如何为最小团覆盖算法生成非平凡的测试用例?
换句话说,我想生成一个图,其中最小数量的团和每个节点分配到一个团的情况事先已知。
谢谢!
换句话说,我想生成一个图,其中最小数量的团和每个节点分配到一个团的情况事先已知。
谢谢!
算法
输入I,即交叉数(即覆盖图中每个顶点所需的最小团数)。
输入ni个数字,表示I个团中每个团的顶点数。每个数字必须大于等于3。
构建I个顶点{ VI },并将它们连接成一个环,使得每个顶点与其他两个顶点相连。
循环i,遍历I个团:
随机化顶点和连接的顺序(以隐藏构造过程)
C++实现
#include <string>
#include <fstream>
#include <sstream>
#include <iostream>
#include <vector>
#include <map>
#include <algorithm>
#include "../PathFinder/src/cGraph.h" // https://github.com/JamesBremner/PathFinder
int intersectionNumber;
std::vector<int> vCliqueCount;
raven::graph::cGraph g;
void input()
{
std::cout << "Intersection Number: ";
std::cin >> intersectionNumber;
std::cout << "clique counts:\n";
for (int i = 0; i < intersectionNumber; i++)
{
int cc;
std::cout << "#" << i+1 << ": ";
std::cin >> cc;
vCliqueCount.push_back(cc);
}
}
void generate()
{
std::string previs;
std::vector<std::string> vsclique;
for (int i = 0; i < intersectionNumber; i++)
{
auto is = std::to_string(i);
auto is0 = is+"_0";
if (i > 0)
g.add(is0, previs);
previs = is0;
vsclique.clear();
for( int c1 = 0; c1 < vCliqueCount[i]-1; c1++ ) {
vsclique.push_back(is+"_"+std::to_string(c1+1));
g.add( is0,vsclique.back());
}
for( int c1 = 0; c1 < vsclique.size(); c1++ )
{
for( int c2 = c1+1; c2 < vsclique.size(); c2++ )
g.add(vsclique[c1],vsclique[c2]);
}
}
if( intersectionNumber>2)
g.add("0_0", previs);
}
void output()
{
std::ofstream ifs("gengraph.txt");
if( ! ifs.is_open())
throw std::runtime_error("Cannot open output");
auto vl = g.edgeList();
// this outputs vertex names that reveal the clique each vertex belongs to
// for( auto& l : vl )
// {
// ifs << "l " << g.userName(l.first)
// <<" "<<g.userName(l.second)<< "\n";
// }
// this outputs obscured graph construction
std::random_shuffle( vl.begin(),vl.end());
std::map<int,int> obvertex;
int kv = 0;
for( auto& l : vl )
{
obvertex.insert(std::make_pair(l.first,kv++));
obvertex.insert(std::make_pair(l.second,kv++));
ifs << std::to_string(obvertex.find(l.first)->second)
<<" "<<std::to_string(obvertex.find(l.second)->second)<< "\n";
}
}
main()
{
input();
generate();
output();
return 0;
}
测试运行
输入
Intersection Number: 3
clique counts:
#1: 3
#2: 4
#3: 5
输出(已隐藏)
0 1
2 3
4 5
2 7
2 9
5 11
7 11
14 15
9 3
0 15
1 15
7 4
0 14
0 27
4 11
1 27
7 5
2 0
27 15
1 14
7 0
27 14
Windows版本:https://github.com/JamesBremner/genclique/releases/tag/v1.0.0
额外的边
为了进一步混淆团建设,我们可以在不降低交集数量的情况下,在不同团的顶点之间添加边。
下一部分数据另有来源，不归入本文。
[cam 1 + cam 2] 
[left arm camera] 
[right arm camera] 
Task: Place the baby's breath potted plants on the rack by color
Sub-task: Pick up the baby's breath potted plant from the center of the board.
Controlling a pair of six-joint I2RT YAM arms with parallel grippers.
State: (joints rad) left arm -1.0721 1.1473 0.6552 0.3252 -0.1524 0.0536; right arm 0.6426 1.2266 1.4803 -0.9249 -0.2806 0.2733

(@Dave的建议)
每个团中的顶点都有一个索引号。顶点标签的格式如下:"X_Y",其中X是团的索引,Y是团中的顶点索引,所有索引都从零开始计数。第零个顶点是在初始构建过程中与其他两个团的第零个顶点相连的顶点。现在,我们在其他顶点之间添加边,除了索引为0(已经与其他团相连)和1(为了防止交集数量减少)的顶点与其他团的顶点之间。
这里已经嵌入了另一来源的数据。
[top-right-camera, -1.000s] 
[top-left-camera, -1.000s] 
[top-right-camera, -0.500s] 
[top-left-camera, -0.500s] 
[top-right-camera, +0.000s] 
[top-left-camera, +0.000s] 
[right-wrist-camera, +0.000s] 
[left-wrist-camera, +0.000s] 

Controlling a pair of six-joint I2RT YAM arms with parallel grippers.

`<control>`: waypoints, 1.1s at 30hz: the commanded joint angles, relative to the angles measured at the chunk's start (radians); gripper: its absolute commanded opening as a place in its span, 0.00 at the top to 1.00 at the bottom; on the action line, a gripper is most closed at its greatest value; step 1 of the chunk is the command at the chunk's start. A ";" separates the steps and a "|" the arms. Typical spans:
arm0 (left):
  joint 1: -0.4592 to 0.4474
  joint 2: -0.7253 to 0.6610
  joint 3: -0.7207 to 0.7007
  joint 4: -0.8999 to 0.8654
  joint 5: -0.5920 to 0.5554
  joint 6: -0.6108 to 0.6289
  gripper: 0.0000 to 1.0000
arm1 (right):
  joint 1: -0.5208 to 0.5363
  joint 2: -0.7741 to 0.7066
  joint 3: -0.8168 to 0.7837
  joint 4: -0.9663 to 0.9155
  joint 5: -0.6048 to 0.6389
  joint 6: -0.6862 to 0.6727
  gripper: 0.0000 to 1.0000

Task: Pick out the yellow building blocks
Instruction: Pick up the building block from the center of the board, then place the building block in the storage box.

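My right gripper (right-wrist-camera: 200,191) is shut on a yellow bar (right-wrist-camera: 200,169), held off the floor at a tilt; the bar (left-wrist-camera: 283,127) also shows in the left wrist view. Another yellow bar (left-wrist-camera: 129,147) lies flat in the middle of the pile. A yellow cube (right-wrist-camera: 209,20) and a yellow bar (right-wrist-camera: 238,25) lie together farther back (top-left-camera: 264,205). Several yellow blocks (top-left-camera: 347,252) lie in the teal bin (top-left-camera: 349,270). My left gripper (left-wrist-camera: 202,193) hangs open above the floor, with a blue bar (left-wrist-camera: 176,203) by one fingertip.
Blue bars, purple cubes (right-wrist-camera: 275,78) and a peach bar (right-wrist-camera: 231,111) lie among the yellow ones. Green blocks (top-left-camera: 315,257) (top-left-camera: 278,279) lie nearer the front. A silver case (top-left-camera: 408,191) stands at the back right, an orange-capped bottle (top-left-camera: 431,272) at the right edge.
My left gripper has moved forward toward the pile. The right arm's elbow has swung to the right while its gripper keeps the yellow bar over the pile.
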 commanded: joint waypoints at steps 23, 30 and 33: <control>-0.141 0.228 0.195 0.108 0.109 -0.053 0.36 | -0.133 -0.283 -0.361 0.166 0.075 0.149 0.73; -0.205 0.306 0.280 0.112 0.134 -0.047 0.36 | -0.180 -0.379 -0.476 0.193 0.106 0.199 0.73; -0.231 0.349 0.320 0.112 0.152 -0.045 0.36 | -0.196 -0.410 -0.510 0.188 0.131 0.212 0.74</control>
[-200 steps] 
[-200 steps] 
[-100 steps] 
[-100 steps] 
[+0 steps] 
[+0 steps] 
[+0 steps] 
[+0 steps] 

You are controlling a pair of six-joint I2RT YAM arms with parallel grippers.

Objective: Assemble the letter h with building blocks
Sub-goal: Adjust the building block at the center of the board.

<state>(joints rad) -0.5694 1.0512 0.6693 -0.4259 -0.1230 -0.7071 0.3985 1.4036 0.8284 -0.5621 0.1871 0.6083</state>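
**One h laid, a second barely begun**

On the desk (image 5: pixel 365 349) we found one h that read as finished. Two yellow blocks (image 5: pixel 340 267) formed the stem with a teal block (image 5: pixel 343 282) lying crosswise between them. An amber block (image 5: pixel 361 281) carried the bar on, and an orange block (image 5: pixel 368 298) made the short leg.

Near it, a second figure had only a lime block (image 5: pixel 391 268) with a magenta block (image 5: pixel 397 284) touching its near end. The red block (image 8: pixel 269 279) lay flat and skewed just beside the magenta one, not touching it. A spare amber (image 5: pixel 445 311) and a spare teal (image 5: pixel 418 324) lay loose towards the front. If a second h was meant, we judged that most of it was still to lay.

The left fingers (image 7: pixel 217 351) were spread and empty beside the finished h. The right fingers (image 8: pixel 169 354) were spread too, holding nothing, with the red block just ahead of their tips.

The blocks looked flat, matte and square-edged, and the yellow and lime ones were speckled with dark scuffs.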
如果您查看GitHub存储库中的代码输出的未混淆图,可能更容易理解正在发生的情况。
以下是代码:
void extraEdges()
{
// loop over all cliques
for (int c1 = 0; c1 < intersectionNumber; c1++)
{
auto is = std::to_string(c1) + "_1";
// loop over other cliques, not already connected to c1
for (
int c2 = c1 + 1;
c2 < intersectionNumber;
c2++)
{
// loop over vertices on other clique, except numbers 0 and 1
for (int v = 2; v < vCliqueCount[c2]; v++)
{
auto sv2 = std::to_string(c2) + "_" + std::to_string(v);
g.add(is, sv2);
}
}
}
}
我在Rust中对团体发现做了很多工作。
总的来说,我发现当团体的大小大致相等时,寻找大小为k的覆盖是最困难的,所以在我的测试中,我生成了这样的团体。基本的方法是:
输入:
number of vertices (call this n),
number of cliques in the cover (call this k),
and the fraction of potential edges that exist (call this p).
Generate k approximately equal sized cliques (approximate in that some will be larger by 1 vertex if n%k != 0)
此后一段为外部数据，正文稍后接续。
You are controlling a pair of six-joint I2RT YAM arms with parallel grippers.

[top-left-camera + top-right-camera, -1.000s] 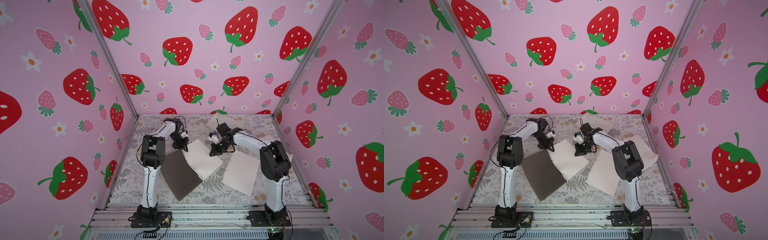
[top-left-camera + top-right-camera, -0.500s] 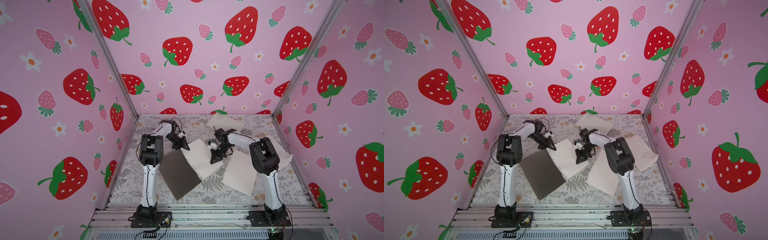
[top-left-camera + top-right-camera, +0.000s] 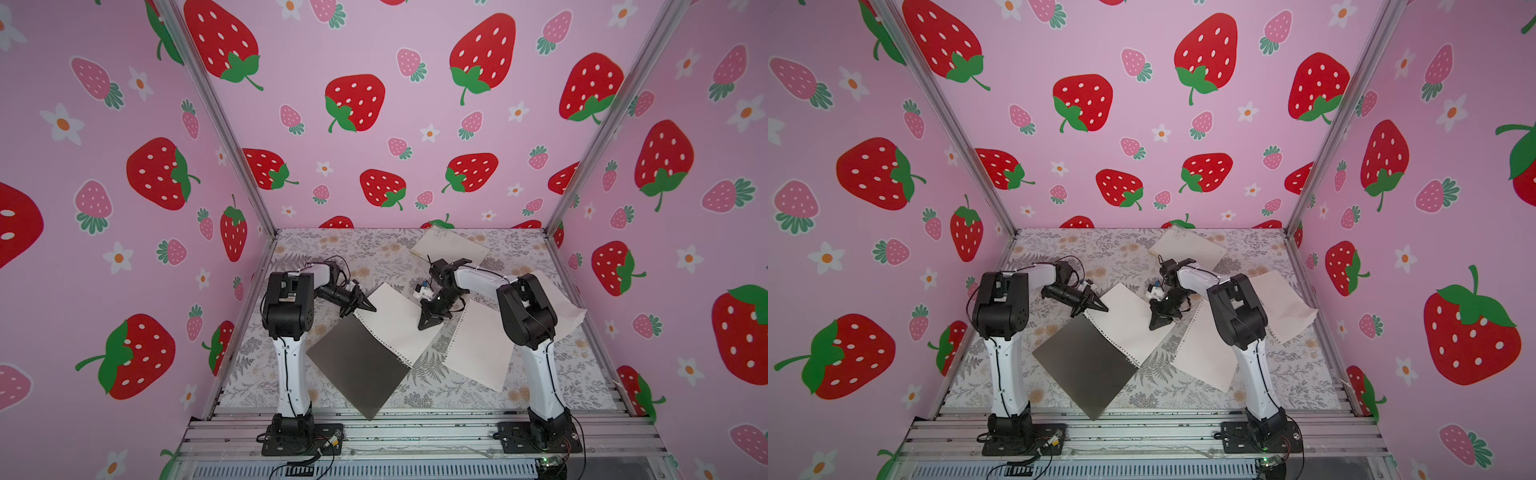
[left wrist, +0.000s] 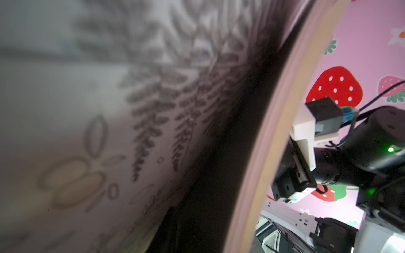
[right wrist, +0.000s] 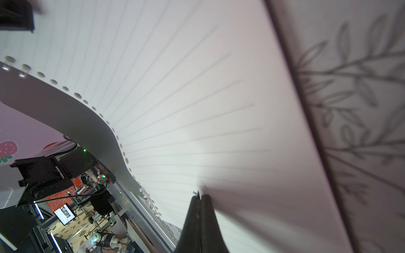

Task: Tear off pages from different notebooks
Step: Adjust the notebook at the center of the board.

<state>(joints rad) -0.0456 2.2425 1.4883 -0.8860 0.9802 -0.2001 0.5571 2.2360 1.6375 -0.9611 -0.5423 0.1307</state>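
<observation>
The dark notebook (image 3: 357, 370) lies open in the middle, its cover folded out toward the front. Its white lined page (image 3: 399, 322) faces up. My left gripper (image 3: 372, 308) lies low at the notebook's far edge near the spiral and is shut on that edge (image 4: 274, 122). Its jaws are hidden in the left wrist view. My right gripper (image 3: 423, 326) is shut with nothing in it, and its tip (image 5: 199, 193) presses on the page (image 5: 197, 98). The cream notebook (image 3: 451, 246) lies closed at the back. Both top views show this layout.
Two loose torn pages lie to the right, one (image 3: 478, 353) by the right arm's base and one curled (image 3: 559, 309) near the right wall. Pink strawberry walls (image 3: 208, 249) enclose the floral table on three sides. An aluminium rail (image 3: 415, 428) runs along the front.
My right gripper has moved toward the front and down onto the open page. My left gripper has shifted slightly forward to the notebook's far edge.
</observation>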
Calculate the remaining edges: p*choose(n, 2) - (edges used up by k cliques)
Randomly assign remaining edges to pairs of nonadjacent vertices.
fn get_random_graph_with_k_cliques(
num_vertices: usize,
cliques_ct: usize,
edge_probability: f64,
) -> Graph {
if cliques_ct == 0 {
return get_random_graph(num_vertices, edge_probability);
}
let mut ret_graph = Graph::new(num_vertices);
let mut edge_candidates_remaining = num_vertices * (num_vertices - 1) / 2;
let mut edges_remaining = (edge_candidates_remaining as f64 * edge_probability) as usize;
let reserved_edges = cliques_ct * (num_vertices / cliques_ct) * (num_vertices / cliques_ct - 1)
/ 2
+ (num_vertices % cliques_ct) * (num_vertices / cliques_ct);
edge_candidates_remaining -= reserved_edges;
if reserved_edges > edges_remaining {
edges_remaining = 0;
} else {
edges_remaining -= reserved_edges;
}
for i in 0..(ret_graph.size - 1) {
for j in (i + 1)..(ret_graph.size) {
if i % cliques_ct == j % cliques_ct {
ret_graph.vertices[i].neighbors_bv.set(j, true);
ret_graph.vertices[j].neighbors_bv.set(i, true);
} else if fastrand::f64() < (edges_remaining as f64) / (edge_candidates_remaining as f64) {
edges_remaining -= 1;
ret_graph.vertices[i].neighbors_bv.set(j, true);
ret_graph.vertices[j].neighbors_bv.set(i, true);
}
if i % cliques_ct != j % cliques_ct {
edge_candidates_remaining -= 1;
}
}
}
for i in 0..(ret_graph.size) {
if ret_graph.vertices[i].neighbors_bv.any() {
ret_graph.vertices[i].has_neighbors = true;
}
}
ret_graph.conform_cliques_to_vertices();
ret_graph
}